Un effort supplémentaire a donc été demandé au gouvernement provincial, qui d’office se disait prêt à assumer la moitié de la facture. Selon nos informations, Québec a tenté jusqu’à la dernière minute d’en arracher davantage à Ottawa. Nous saurons vendredi si le partage est final. Le coût total du projet frôle les 3 milliards $. Si les 10% orphelins étaient imposés à la Ville de Québec, elle devrait donc débourser presque 300 millions $. C’est presque deux fois son investissement dans le Centre Vidéotron. 
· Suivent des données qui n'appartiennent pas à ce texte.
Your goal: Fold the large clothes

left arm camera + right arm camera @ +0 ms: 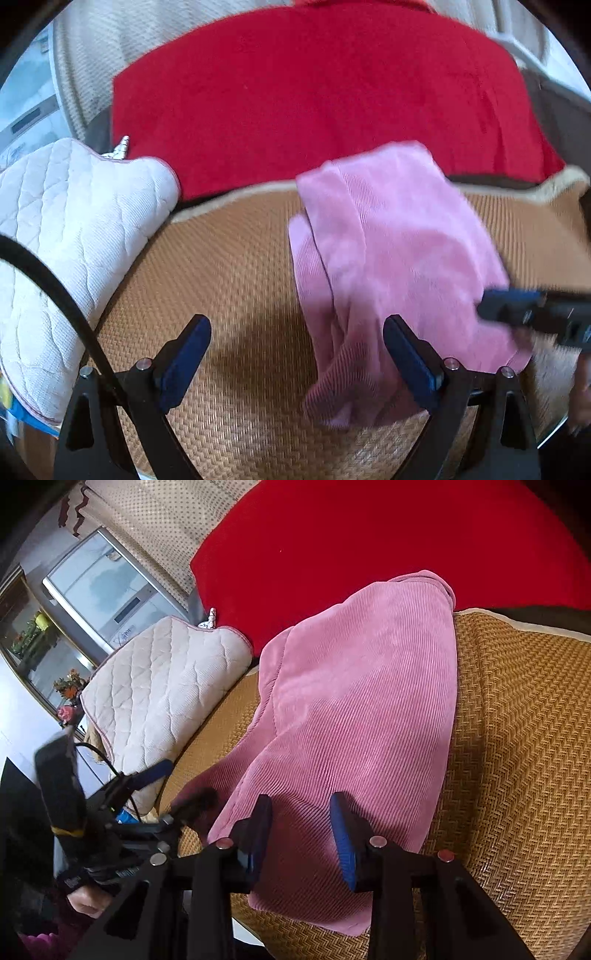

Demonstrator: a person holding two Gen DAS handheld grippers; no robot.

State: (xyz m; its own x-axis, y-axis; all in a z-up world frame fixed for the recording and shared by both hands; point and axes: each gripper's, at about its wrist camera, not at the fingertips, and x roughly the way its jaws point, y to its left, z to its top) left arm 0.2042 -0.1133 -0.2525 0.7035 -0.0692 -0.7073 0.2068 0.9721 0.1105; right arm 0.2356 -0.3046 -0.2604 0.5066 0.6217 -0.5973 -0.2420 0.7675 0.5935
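Note:
A pink corduroy garment (391, 236) lies folded lengthwise on a woven straw mat (229, 266). One narrow end reaches the red cover behind, and the other end is rumpled near the front. In the left wrist view my left gripper (297, 326) stands wide open above the mat and holds nothing; the garment's rumpled end lies under its right finger (404, 345). My right gripper (301, 806) hovers over the near end of the garment (354, 709), jaws partly apart, with flat cloth showing in the gap. From the left view the right gripper (487, 306) sits at the garment's right edge.
A red cover (303, 96) drapes the sofa back behind the mat. A white quilted cushion (66, 236) lies at the mat's left edge. A black cable (55, 288) crosses it. A person's hand (86, 899) holds the left gripper (181, 784). A fridge (107, 590) stands far left.

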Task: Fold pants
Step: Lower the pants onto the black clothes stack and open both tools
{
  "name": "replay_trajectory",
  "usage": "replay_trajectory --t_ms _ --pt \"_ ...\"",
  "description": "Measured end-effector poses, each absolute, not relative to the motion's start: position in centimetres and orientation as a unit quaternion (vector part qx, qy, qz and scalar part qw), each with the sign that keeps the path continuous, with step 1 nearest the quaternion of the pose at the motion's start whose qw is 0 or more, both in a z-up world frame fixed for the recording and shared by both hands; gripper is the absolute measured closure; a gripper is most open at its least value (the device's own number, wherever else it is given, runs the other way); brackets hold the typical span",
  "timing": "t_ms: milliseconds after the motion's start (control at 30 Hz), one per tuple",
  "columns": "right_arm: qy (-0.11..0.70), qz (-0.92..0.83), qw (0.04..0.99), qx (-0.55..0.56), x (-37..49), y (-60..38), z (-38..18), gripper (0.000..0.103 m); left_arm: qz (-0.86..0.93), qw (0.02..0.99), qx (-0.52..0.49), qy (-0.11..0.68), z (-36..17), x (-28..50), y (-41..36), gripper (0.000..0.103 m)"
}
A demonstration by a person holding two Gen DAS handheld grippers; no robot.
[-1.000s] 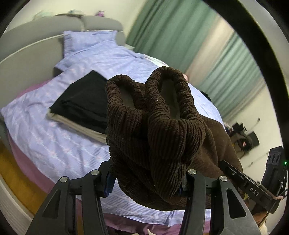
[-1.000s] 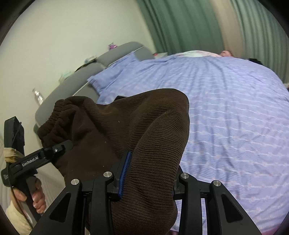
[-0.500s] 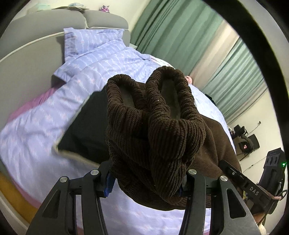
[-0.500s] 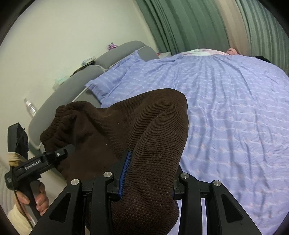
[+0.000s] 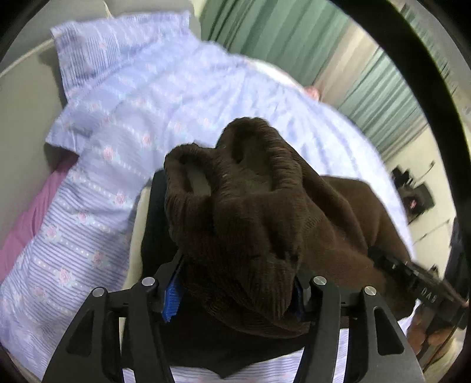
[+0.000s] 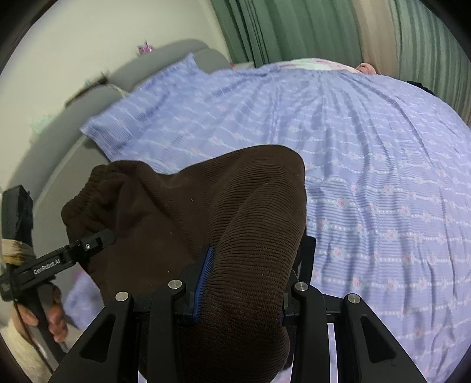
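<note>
Left wrist, one brown pants (image 5: 250, 224), two claws clamping, one bed (image 5: 123, 123)

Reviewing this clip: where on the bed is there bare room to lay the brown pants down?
The purple bedspread lies bare between the pillow and the green curtains. Below the left gripper it is crowded: a folded black garment lies under the brown pants.

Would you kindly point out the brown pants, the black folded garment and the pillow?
Brown pants (image 5: 256, 224): left wrist view, bunched ribbed fabric above the fingers.
Black garment (image 5: 154, 232): left wrist view, exposed left edge under the pants.
Pillow (image 6: 164, 117): right wrist view, middle of its purple cover.
</note>
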State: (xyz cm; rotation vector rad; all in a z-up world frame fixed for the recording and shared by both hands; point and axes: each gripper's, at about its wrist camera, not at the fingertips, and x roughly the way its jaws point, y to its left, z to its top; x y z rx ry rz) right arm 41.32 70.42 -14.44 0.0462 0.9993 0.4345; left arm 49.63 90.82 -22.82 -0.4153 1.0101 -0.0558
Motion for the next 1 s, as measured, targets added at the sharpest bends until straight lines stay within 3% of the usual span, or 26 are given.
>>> replay_trajectory --t_ms 133,200,333,533,700,1000 --pt "0.513 0.191 0.837 -0.011 42.2 71.8 -18.2 0.066 -0.008 0.842 -0.175 0.510 -25.8 49.0 91.2 0.041" --pt "0.519 0.179 0.836 -0.016 41.7 71.7 -19.1 0.062 0.012 0.844 -0.173 0.508 -26.0 47.9 91.5 0.028" --pt "0.530 0.146 0.835 -0.007 41.5 71.1 -19.3 0.031 0.036 0.831 -0.199 0.518 -26.0 45.7 92.6 0.023" --pt "0.530 0.146 0.835 -0.027 39.7 71.3 -17.8 0.028 0.074 0.810 -0.212 0.541 -26.2 43.6 94.3 0.014" --pt "0.515 0.141 0.845 -0.023 36.9 70.3 -15.2 0.028 0.087 0.811 -0.215 0.536 -24.0 41.5 94.2 0.014" --pt "0.453 0.126 0.882 -0.015 30.5 66.3 -7.0 0.010 0.122 0.874 -0.082 0.463 -13.9 36.8 89.7 0.012"
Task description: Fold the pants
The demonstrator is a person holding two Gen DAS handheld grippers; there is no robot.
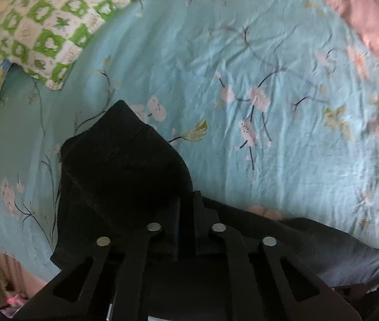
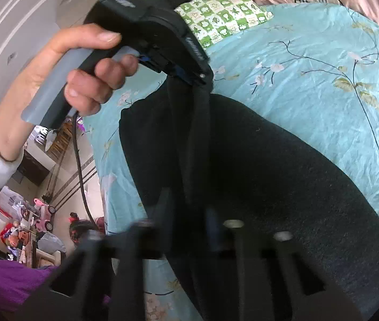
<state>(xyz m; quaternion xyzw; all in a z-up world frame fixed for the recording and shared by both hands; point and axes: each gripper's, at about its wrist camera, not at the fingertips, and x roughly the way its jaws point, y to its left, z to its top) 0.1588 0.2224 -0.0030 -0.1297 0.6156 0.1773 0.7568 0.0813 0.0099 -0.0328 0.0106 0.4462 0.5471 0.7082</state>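
Pants black, draped, seemingly doubled

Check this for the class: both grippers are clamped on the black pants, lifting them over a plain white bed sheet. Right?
Not quite. The bed sheet is light blue with a floral print, as both wrist views show. Otherwise correct: the left gripper and right gripper are both clamped on the black pants.

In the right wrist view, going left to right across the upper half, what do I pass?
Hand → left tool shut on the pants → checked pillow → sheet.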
Pour le gouvernement Couillard, le programme fédéral d’infrastructures destiné au transport en commun est tout de même salutaire puisque le Québec a payé la totalité des coûts de construction du métro de Montréal. Régis Labeaume se fait d’ailleurs un plaisir d’y comparer son projet de tramway. 

4. CONSULTATIONS

Après l’échec du SRB Québec-Lévis, le maire de Québec a lancé une grande consultation publique pour repenser l’avenir du transport collectif à Québec. Il s’est lui-même présenté aux rencontres, tenues au début de l’été dernier, pour entendre les idées et commentaires. Il a aussi formé un comité consultatif sur la mobilité formé de spécialistes partisans du transport en commun, qui ont travaillé avec lui le projet de réseau structurant avec les commentaires des citoyens en tête. 

Mais ce n’est pas tout. Une autre ronde de consultations est promise et doit avoir lieu une fois les grandes lignes du projet connues. L’administration Labeaume a toujours dit qu’il y aurait de l’espace pour raffiner le projet élaboré par son équipe. Les citoyens intéressés à donner leur opinion vont s’assurer vendredi que le rendez-vous sera respecté. Dates et lieux à confirmer.